Using properties of determinants, prove that:
\(\begin{vmatrix} \alpha &\alpha^2 &\beta+\gamma \\ \beta&\beta^2 &\gamma+\alpha \\ \gamma&\gamma^2 &\alpha+\beta \end{vmatrix}\)=(\(\beta-\gamma\))( \(\gamma-\alpha\))(\(\alpha-\beta\))(\(\alpha+\beta+\gamma\))
Using properties of determinants, prove that:
\(\begin{vmatrix} \alpha &\alpha^2 &\beta+\gamma \\ \beta&\beta^2 &\gamma+\alpha \\ \gamma&\gamma^2 &\alpha+\beta \end{vmatrix}\)=(\(\beta-\gamma\))( \(\gamma-\alpha\))(\(\alpha-\beta\))(\(\alpha+\beta+\gamma\))
Solution and Explanation
Δ=\(\begin{vmatrix} \alpha &\alpha^2 &\beta+\gamma \\ \beta&\beta^2 &\gamma+\alpha \\ \gamma&\gamma^2 &\alpha+\beta \end{vmatrix}\)

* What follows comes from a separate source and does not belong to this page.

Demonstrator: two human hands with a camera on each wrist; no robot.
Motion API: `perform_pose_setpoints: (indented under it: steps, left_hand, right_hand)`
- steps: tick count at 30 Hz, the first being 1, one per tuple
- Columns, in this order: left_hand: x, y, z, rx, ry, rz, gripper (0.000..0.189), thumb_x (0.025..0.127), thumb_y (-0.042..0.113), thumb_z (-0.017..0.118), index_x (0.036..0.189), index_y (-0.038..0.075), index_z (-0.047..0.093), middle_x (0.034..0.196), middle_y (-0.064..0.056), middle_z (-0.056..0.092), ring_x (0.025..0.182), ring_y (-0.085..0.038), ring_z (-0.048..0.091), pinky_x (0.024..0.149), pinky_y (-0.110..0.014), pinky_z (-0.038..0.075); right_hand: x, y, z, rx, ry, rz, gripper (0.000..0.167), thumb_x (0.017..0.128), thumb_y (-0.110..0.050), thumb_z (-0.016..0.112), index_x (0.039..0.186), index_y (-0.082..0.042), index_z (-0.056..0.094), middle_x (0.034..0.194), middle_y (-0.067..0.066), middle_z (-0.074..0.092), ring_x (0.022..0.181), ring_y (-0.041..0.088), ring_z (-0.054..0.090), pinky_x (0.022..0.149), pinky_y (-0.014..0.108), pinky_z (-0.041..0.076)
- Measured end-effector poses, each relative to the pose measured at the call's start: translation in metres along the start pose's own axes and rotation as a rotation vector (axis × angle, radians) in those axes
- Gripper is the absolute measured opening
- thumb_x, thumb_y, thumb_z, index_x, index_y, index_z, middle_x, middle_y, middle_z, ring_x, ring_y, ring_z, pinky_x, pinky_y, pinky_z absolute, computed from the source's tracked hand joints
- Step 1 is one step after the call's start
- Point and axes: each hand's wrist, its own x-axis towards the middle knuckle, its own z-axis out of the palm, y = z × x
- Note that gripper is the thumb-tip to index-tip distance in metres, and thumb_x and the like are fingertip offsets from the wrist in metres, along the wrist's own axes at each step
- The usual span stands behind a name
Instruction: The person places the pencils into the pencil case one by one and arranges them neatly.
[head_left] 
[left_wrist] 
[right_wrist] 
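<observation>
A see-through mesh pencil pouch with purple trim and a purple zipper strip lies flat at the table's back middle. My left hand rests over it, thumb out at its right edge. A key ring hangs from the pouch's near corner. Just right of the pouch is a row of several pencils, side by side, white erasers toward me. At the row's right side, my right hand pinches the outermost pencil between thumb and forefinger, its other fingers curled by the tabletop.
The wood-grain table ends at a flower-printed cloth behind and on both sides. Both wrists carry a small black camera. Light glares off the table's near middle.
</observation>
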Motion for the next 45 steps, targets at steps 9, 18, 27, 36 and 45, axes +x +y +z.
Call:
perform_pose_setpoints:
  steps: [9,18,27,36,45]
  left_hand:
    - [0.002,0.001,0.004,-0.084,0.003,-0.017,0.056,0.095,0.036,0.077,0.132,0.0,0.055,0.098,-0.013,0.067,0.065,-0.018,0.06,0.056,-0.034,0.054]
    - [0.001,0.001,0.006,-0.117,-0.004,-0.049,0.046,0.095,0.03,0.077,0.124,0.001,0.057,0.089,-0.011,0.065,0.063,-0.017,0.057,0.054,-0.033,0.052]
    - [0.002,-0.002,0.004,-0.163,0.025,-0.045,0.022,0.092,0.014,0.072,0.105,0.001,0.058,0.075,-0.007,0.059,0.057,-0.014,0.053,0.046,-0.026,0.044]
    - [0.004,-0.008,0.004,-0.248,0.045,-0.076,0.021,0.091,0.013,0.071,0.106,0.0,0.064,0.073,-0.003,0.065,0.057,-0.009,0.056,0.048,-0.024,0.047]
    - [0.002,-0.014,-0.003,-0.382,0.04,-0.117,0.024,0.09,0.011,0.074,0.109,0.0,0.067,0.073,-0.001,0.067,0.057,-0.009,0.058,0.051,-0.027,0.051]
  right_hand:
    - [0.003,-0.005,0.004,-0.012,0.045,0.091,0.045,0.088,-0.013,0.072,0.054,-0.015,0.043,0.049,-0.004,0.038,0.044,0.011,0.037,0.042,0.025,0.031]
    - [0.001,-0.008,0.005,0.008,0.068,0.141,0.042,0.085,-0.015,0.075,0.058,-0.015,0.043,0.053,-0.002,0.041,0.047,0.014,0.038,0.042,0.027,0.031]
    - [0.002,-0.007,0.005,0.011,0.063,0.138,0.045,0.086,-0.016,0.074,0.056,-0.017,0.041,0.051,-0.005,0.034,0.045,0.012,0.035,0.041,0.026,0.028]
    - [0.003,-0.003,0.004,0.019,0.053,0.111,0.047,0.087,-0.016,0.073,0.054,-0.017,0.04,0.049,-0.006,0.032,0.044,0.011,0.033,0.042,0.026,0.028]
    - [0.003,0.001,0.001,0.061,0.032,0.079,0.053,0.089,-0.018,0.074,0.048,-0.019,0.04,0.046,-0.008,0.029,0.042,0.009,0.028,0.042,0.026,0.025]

Applying R2\(\rightarrow\)R2-R1 and R3\(\rightarrow\)R3-R1,we have
=\(\begin{vmatrix} \alpha &\alpha^2 &\beta+\gamma \\ \beta+\alpha&\beta^2-\alpha^2 &\alpha+\beta \\ \gamma-\alpha&\gamma^2-\alpha^2 &\alpha-\gamma \end{vmatrix}\)
Applying R3\(\rightarrow\)R3-R2, we have:
Δ=(β-α)(γ-α)\(\begin{vmatrix} \alpha &\alpha^2 &\beta+\gamma \\ 1&\beta+\alpha &-1 \\ 0&\gamma-\beta &0 \end{vmatrix}\)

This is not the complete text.